87 Wn.2d 948, WASHINGTON MASSAGE FOUNDATION, ET AL, Respondents, v. JACK G. NELSON, ET AL, Appellants.

[No. 44094.     Supreme Court      December 30, 1976.]

           JACK G. NELSON, ET AL, Appellants.

[1] Searches and Seizures - Regulatory Inspections - Warrant - Necessity. The validity of legislation authorizing a warrantless regulatory inspection of private premises must be determined by balancing the individual's right to privacy against the governmental interest in insuring the public health, safety, and welfare. A statutory authorization of warrantless inspections related to the regulation of a particular industry or business activity, and not merely the physical condition of a building, is valid when frequent unannounced inspections are necessary to insure compliance with the applicable governmental regulations and the statute places sufficient limitations on their time, place, and scope to prevent inspections unrelated to the lawful objectives of the regulatory scheme.

[2] Searches and Seizures - Massage Parlors - Statutory Provisions -Validity. RCW 18.108.180 and .190, which authorize warrantless regulatory inspections of massage parlors, fail to set forth adequate limitations on the purpose, time, place, or scope of such inspections and are invalid.

[3] Licenses - Massage Parlors - Statutory Provisions - Validity.
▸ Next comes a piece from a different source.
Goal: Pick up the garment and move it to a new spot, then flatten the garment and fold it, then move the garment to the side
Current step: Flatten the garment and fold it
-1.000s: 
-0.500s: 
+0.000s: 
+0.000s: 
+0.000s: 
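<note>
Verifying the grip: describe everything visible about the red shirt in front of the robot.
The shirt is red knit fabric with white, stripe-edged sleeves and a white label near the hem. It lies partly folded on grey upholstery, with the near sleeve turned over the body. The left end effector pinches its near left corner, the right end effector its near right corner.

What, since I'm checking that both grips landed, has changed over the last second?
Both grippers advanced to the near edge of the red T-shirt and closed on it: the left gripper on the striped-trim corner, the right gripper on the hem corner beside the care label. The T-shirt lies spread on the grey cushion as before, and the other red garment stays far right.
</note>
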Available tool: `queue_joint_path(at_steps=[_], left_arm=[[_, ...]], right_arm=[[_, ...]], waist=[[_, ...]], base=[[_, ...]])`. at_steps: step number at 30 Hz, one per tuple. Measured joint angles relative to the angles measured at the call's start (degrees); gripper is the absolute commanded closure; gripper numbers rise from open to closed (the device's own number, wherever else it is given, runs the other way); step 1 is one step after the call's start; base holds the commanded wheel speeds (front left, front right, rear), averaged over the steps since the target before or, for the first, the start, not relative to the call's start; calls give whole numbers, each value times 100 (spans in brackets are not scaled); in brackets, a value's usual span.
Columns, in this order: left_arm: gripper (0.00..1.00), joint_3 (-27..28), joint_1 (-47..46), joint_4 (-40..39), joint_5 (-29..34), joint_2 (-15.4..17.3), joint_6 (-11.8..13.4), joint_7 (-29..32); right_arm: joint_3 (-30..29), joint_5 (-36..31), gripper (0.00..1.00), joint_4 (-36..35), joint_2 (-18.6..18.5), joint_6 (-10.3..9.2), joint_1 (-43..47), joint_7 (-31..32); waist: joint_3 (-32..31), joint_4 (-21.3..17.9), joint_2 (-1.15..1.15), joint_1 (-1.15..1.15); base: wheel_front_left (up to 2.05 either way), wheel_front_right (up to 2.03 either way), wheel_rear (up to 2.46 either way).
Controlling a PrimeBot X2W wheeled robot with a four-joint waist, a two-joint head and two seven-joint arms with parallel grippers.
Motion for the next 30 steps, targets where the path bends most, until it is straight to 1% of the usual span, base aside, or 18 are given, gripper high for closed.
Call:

RCW 18.108.180 and .190, which authorize warrantless inspections of massage parlors, are severable from the remaining portions of RCW 18.108, which relate to licensing, and their invalidity does not affect the validity of such licensing provisions.

Appeal from a judgment of the Superior Court for Thurston County, No. 53136, Gerry L. Alexander, J., entered January 13, 1976. Affirmed.

Action challenging statutory provisions requiring the licensing of massage parlors and authorizing warrantless inspections. The defendants appeal from a judgment partially in favor of the plaintiffs.

Slade Gorton, Attorney General, and Edward H. Southon, Assistant, for appellants.

James V. Grubb, for respondents.

Robert E. Schillberg, Prosecuting Attorney for Snohomish County, and Richard S. Lowry, Deputy, amici curiae.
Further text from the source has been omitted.